Deux gardes de sécurité de l'ambassade égyptienne ont été légèrement blessés, a précisé l'agence officielle libyenne LANA, alors que les témoins sur place ont fait état d'un seul blessé.

La voiture piégée était garée dans un parking tout proche de la chancellerie dans le quartier de Dahra (nord).Les vitres de la chancellerie ont été brisées et des voitures garées à proximité endommagées de même que le portail dans l'explosion survenue tôt le matin.

Au Caire, les Affaires étrangères ont condamné  l'attaque "terroriste", précisant que les violences en Libye faisaient "planer le doute sur l'efficacité d'un dialogue avec des groupes obscurantistes terroristes qui refusent de rendre les armes et de renoncer à la violence".

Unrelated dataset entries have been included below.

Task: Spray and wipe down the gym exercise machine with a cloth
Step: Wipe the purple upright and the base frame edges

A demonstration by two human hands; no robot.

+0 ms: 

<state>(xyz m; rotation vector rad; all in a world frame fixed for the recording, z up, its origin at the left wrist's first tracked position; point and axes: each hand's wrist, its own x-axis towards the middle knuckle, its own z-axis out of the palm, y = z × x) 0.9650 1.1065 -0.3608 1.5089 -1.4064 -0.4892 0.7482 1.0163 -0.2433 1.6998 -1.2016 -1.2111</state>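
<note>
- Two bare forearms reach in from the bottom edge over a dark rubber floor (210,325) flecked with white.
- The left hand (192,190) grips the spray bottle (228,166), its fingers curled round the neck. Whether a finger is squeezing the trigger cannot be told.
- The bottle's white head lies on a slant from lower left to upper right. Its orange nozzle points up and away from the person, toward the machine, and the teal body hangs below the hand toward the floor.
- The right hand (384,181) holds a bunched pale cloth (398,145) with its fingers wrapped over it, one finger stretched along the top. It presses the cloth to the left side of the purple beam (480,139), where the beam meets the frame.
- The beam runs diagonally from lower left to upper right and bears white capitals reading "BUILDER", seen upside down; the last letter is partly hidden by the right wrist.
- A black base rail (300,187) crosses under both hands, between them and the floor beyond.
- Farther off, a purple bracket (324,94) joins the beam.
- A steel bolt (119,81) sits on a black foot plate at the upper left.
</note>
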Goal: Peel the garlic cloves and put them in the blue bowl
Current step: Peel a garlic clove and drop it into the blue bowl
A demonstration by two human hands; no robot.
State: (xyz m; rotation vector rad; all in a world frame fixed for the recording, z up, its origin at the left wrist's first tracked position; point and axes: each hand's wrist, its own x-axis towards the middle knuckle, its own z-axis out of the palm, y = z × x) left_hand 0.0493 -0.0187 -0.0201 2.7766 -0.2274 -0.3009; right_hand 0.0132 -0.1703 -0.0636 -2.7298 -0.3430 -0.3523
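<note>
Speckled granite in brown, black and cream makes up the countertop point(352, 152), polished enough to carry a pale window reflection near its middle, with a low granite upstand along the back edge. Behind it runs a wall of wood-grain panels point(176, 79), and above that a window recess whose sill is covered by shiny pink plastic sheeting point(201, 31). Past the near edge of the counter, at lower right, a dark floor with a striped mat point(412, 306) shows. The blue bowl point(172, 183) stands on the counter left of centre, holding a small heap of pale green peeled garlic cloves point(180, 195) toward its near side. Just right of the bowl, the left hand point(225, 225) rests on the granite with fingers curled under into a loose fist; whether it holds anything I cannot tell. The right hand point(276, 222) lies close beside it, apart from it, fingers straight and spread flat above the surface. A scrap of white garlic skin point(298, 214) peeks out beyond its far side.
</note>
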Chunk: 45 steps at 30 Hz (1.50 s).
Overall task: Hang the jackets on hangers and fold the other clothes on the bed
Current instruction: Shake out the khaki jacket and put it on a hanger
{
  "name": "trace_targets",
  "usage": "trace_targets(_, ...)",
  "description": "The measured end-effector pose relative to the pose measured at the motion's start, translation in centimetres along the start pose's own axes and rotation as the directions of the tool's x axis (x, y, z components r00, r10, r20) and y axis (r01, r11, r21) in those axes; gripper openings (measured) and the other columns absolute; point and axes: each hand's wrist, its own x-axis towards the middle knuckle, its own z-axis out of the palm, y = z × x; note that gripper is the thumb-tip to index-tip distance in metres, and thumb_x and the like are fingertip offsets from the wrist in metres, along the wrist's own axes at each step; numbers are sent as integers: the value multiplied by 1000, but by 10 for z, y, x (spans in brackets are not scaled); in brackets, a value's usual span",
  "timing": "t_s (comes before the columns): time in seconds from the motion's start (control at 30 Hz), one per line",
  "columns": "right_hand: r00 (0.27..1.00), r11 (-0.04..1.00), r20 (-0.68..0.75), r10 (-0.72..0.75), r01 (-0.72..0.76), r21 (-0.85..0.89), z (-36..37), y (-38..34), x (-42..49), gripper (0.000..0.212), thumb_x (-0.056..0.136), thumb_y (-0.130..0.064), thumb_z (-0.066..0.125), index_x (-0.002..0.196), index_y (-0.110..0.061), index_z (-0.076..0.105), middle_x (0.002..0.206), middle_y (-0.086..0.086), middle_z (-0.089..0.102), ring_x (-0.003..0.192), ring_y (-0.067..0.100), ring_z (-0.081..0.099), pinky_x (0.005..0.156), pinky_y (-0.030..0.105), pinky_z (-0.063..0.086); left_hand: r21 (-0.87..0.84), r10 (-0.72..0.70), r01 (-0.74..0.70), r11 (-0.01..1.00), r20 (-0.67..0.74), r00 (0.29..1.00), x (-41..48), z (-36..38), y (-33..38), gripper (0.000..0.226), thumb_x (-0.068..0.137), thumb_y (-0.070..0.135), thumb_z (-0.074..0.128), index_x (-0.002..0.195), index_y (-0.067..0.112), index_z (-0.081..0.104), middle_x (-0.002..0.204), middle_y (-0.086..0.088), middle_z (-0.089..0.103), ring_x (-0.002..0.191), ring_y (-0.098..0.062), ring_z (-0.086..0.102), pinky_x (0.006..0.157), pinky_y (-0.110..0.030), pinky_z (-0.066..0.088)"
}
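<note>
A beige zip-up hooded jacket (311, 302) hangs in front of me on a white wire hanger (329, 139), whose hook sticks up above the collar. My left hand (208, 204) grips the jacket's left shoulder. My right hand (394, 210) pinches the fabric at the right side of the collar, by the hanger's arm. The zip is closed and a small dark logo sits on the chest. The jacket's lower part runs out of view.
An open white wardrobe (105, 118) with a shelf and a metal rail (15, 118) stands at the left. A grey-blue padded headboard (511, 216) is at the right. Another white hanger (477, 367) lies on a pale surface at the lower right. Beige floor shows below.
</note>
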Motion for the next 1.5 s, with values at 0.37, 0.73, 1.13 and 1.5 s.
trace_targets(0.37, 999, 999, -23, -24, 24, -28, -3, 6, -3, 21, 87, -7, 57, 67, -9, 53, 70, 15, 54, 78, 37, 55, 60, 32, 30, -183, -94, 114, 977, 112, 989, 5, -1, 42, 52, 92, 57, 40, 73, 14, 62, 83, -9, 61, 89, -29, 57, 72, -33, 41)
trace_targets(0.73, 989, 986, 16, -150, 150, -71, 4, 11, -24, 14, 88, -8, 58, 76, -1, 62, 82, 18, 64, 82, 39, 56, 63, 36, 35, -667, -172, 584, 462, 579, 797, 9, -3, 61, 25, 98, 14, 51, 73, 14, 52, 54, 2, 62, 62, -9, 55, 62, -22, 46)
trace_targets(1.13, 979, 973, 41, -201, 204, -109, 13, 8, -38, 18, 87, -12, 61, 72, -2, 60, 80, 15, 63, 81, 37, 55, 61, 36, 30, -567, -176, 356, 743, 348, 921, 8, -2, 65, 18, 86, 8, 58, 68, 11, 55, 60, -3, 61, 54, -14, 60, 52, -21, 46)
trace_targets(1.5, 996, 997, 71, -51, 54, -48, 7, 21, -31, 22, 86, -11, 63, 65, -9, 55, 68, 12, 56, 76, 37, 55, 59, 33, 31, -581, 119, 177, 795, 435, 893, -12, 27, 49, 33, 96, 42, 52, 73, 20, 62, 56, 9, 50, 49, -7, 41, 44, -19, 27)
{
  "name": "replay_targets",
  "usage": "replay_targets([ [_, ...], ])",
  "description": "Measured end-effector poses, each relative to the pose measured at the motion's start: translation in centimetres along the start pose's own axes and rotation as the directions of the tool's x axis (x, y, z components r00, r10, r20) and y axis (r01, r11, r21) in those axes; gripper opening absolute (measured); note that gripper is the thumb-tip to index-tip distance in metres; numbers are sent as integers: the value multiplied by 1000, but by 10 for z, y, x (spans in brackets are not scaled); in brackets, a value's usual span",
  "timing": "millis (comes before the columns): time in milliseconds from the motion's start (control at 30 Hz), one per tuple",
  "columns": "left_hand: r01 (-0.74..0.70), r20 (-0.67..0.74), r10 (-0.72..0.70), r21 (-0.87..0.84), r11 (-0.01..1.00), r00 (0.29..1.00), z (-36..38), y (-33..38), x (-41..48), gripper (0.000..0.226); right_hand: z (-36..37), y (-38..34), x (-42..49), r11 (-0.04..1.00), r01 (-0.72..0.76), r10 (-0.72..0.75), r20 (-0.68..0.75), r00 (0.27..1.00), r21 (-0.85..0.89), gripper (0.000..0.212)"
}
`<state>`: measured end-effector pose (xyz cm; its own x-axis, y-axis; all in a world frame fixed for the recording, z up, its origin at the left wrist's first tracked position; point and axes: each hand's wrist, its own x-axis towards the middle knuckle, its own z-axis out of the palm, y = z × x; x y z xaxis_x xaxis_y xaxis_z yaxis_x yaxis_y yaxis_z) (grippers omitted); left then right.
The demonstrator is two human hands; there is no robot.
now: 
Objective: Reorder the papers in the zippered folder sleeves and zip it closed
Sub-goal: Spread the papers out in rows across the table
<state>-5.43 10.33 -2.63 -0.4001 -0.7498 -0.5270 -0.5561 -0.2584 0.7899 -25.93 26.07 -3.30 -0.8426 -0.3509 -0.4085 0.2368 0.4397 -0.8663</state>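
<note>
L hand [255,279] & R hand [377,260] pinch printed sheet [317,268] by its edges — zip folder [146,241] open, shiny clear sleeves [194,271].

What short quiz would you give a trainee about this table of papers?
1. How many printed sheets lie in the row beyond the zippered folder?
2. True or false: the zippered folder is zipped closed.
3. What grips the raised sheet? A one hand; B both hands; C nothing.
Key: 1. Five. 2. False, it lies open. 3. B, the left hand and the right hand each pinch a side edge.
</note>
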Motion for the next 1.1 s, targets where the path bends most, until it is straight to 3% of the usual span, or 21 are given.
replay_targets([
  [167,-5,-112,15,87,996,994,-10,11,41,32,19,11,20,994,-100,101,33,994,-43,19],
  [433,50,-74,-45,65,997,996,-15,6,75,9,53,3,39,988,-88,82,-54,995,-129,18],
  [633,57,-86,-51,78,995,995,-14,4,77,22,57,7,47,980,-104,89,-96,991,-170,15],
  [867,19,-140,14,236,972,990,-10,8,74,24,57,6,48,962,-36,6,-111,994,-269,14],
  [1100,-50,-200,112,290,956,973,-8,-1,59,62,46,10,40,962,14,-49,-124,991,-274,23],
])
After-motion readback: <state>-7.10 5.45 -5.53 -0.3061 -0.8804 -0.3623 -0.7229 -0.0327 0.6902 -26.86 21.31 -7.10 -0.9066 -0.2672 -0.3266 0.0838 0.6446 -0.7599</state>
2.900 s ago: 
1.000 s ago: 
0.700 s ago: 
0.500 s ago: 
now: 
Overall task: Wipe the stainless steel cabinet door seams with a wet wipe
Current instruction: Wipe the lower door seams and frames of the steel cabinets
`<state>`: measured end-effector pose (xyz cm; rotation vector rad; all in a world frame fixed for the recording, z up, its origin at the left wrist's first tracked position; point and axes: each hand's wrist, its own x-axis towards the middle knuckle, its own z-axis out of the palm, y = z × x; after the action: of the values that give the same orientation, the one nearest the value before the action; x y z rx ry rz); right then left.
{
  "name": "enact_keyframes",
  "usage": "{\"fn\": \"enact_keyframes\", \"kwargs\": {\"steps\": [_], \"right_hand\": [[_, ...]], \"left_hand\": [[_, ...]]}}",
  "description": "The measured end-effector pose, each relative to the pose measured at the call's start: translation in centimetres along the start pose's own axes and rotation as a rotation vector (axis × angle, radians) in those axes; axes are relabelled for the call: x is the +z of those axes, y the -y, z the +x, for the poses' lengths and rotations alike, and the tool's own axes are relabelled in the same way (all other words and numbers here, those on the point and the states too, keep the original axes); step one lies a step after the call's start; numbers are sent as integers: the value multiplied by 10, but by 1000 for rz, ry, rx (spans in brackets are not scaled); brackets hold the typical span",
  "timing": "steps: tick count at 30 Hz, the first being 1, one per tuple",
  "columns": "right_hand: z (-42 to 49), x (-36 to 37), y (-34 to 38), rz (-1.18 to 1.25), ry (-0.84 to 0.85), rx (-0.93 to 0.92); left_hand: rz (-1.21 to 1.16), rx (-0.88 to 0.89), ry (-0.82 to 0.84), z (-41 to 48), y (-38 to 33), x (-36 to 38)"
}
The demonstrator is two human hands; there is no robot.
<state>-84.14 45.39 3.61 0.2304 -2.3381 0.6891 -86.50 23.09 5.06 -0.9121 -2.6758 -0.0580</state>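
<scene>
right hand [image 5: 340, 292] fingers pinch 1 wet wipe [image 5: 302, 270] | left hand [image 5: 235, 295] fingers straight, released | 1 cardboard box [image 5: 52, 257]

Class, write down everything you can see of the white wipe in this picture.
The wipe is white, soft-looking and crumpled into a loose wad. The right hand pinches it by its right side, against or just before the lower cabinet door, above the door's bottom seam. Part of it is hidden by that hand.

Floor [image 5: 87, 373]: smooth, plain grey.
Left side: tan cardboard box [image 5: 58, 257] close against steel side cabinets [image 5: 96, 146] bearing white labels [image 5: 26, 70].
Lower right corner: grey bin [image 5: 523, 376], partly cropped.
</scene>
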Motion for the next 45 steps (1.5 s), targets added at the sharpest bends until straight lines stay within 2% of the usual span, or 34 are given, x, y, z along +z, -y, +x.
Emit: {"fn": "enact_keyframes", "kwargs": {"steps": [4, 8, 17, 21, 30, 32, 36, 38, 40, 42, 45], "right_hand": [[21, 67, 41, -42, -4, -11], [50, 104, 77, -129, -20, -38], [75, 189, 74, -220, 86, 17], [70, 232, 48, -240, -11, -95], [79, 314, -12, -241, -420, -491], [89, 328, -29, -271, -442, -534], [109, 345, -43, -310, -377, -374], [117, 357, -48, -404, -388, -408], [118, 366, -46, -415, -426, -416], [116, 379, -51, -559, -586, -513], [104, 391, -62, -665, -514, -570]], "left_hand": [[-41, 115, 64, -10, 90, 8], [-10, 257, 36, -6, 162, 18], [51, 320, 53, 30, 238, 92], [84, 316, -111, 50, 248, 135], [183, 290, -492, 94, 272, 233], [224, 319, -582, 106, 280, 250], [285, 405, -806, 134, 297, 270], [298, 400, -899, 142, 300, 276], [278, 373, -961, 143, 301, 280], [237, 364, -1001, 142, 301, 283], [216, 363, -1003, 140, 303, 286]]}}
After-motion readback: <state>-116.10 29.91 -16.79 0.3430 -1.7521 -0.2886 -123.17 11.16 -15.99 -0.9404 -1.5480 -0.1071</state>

Quelques minutes après l'attaque contre l'ambassade d'Egypte, une voiture piégée a explosé devant celle des Emirats dans le quartier résidentiel de Guerguarech (centre-ouest), a ajouté LANA. 

Selon les témoins, deux gardes de sécurité ont été blessés.Mais à Abou Dhabi un responsable émirati a indiqué, sous le couvert de l'anonymat, que trois employés non-émiratis de la sécurité de l'ambassade avaient été blessées dans l'explosion, qu'il a qualifiée de "considérable".

Là aussi, des voitures et des bâtiments proches ont été endommagés.

Le ministre émirati des Affaires étrangères, cheikh Abdallah Ben Zayed Al-Nahyane, a qualifié de "terroriste" cet attentat "à la voiture piégée" qu'il impute aux "groupes armés, dont Ansar al-Charia et Fajr Libya".

Cité par l'agence officiell Wam, il a apporté le soutien des Emirats "aux efforts déployés pour conforter la légitimité du Parlement et du gouvernement" reconnus par la communauté internationale.

L'ambassade d'Egypte est fermée depuis janvier et celle des Emirats depuis mai.

Depuis fin août, une coalition de milices principalement islamistes, Fajr Libya, contrôle Tripoli et une grande partie de l'ouest libyen.Le gouvernement et le Parlement reconnus par la communauté internationale ont fui la capitale et siègent dans des régions de l'est du pays. 

Fajr Libya avait accusé les Emirats et l'Egypte, deux pays hostiles aux islamistes, d'avoir lancé des raids aériens en août contre ses forces qui étaient alors engagées dans la bataille pour le contrôle de l'aéroport de Tripoli.

Les raids ont été confirmés par les Etats-Unis, et les pays occidentaux ont estimé qu'ils ajoutaient aux tensions en Libye.

L'Egypte a nié toute "implication directe" dans cette opération tandis que les Emirats ont maintenu le silence sur leur participation à ces raids.

Les deux attaques jeudi à Tripoli confirment "l'état d'anarchie" dans la capitale, a dit le responsable émirati."La situation se détériorera davantage si les milices extrémistes continuent de contrôler la capitale libyenne", a-t-il ajouté en soulignant "la nécessité d'une solution politique qui soutienne les institutions légitimes de la Libye, en particulier le Parlement".

Depuis la chute du régime de Mouammar Kadhafi en 2011 après une rébellion de huit mois, les puissantes milices armées formées d'ex-rebelles font la loi, sur fond d'une lutte au pouvoir.